# Work task
Each line below that contains "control" counts once; report the total and nothing more.

Stored data entries:

+++

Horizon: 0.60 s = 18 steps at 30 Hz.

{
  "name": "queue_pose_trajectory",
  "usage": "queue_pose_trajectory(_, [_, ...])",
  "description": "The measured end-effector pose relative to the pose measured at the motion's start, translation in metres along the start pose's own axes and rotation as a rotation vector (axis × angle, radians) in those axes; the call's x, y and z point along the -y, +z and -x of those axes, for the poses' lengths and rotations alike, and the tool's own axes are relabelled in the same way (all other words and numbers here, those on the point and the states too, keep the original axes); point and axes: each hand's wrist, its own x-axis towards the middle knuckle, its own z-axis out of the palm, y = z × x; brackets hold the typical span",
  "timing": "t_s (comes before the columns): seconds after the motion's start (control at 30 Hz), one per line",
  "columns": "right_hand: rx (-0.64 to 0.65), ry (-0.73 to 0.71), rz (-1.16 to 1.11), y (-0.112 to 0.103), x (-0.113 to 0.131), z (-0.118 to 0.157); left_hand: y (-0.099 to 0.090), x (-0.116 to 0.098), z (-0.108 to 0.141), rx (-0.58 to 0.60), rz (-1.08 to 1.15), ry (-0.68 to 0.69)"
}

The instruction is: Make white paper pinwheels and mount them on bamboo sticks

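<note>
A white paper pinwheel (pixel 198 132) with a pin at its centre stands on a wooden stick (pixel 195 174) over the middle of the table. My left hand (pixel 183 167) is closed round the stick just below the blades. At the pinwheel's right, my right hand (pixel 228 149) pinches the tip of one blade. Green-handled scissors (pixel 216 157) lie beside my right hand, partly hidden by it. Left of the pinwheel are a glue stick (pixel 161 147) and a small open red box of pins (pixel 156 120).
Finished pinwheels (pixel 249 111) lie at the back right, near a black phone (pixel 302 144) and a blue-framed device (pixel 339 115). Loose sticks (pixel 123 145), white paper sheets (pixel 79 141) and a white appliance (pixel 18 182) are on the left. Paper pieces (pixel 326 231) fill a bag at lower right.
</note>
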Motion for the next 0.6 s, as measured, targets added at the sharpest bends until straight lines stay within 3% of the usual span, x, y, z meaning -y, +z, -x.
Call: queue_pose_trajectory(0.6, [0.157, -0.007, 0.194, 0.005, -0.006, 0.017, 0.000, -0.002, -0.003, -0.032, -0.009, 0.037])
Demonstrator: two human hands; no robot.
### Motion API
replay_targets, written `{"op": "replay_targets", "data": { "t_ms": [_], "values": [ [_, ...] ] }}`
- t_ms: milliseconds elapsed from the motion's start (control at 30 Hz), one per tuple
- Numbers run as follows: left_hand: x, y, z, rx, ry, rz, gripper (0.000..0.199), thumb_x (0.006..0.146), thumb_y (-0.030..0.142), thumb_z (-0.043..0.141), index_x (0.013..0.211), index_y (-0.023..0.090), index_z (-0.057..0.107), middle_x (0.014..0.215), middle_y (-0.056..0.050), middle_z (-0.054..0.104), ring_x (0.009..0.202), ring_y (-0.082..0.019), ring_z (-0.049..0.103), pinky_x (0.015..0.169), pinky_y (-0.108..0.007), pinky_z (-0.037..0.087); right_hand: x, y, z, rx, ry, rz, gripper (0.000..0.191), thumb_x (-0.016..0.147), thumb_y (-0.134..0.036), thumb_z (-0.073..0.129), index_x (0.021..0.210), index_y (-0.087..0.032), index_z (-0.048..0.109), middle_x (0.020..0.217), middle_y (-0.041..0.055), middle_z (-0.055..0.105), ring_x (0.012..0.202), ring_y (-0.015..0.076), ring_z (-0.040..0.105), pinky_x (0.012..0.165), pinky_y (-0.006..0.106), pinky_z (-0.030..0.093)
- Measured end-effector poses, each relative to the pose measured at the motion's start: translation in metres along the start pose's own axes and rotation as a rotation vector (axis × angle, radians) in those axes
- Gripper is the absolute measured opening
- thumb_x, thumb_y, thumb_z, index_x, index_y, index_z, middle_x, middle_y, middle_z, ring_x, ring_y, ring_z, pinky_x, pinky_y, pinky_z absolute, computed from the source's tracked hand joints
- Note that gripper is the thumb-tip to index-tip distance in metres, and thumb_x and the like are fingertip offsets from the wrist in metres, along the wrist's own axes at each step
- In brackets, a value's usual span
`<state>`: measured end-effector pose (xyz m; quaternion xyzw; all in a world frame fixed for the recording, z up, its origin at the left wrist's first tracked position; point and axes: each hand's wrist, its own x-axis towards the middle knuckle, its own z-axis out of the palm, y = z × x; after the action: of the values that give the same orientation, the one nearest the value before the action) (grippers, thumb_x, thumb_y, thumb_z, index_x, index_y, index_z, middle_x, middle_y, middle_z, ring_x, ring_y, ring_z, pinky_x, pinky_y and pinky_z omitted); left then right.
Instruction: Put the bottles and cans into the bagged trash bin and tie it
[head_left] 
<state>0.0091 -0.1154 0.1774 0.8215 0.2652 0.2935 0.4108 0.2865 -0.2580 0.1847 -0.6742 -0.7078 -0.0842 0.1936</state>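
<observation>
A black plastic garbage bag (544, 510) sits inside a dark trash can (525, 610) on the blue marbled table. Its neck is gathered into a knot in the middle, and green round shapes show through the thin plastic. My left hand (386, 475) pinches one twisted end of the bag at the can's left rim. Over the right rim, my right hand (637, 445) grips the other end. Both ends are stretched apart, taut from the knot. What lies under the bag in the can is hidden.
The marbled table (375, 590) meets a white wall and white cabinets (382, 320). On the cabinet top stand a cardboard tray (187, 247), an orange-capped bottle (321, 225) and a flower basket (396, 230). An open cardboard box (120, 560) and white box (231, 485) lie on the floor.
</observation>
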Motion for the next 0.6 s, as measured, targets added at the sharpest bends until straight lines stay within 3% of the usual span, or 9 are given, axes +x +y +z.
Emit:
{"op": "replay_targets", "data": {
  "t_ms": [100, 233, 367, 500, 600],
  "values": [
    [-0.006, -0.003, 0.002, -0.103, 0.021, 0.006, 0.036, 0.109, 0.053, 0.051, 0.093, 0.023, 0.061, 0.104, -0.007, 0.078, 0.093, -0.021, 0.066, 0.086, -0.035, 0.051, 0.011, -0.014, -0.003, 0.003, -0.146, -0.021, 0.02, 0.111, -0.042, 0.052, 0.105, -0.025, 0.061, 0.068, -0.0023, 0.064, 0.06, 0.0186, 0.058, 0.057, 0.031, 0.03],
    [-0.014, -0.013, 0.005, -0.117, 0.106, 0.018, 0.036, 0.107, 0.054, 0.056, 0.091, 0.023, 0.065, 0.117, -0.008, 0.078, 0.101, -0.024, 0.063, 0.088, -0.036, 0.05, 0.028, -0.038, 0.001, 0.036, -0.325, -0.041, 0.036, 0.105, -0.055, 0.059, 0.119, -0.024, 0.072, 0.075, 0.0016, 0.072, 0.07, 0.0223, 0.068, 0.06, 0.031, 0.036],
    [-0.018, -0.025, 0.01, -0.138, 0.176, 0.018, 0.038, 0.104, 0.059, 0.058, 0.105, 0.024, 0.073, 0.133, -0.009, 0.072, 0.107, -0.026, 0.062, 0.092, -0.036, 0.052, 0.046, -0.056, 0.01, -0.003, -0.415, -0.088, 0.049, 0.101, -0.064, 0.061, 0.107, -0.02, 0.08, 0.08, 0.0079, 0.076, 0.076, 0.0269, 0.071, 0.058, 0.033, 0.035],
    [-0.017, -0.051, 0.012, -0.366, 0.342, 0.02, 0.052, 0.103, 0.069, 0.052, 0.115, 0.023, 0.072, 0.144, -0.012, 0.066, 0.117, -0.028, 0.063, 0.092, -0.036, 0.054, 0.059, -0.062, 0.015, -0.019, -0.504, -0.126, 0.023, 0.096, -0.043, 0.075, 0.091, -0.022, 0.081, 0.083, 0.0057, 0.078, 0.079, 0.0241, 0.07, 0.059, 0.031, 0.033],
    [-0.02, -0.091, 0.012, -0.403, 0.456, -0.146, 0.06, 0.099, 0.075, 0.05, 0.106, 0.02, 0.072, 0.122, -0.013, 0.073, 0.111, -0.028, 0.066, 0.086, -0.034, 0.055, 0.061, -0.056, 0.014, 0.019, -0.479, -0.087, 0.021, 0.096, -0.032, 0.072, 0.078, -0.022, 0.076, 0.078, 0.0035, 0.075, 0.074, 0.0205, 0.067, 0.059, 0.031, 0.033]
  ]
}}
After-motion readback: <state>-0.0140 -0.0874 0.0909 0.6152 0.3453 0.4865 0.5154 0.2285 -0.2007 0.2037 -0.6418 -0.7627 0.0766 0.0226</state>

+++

# Result
2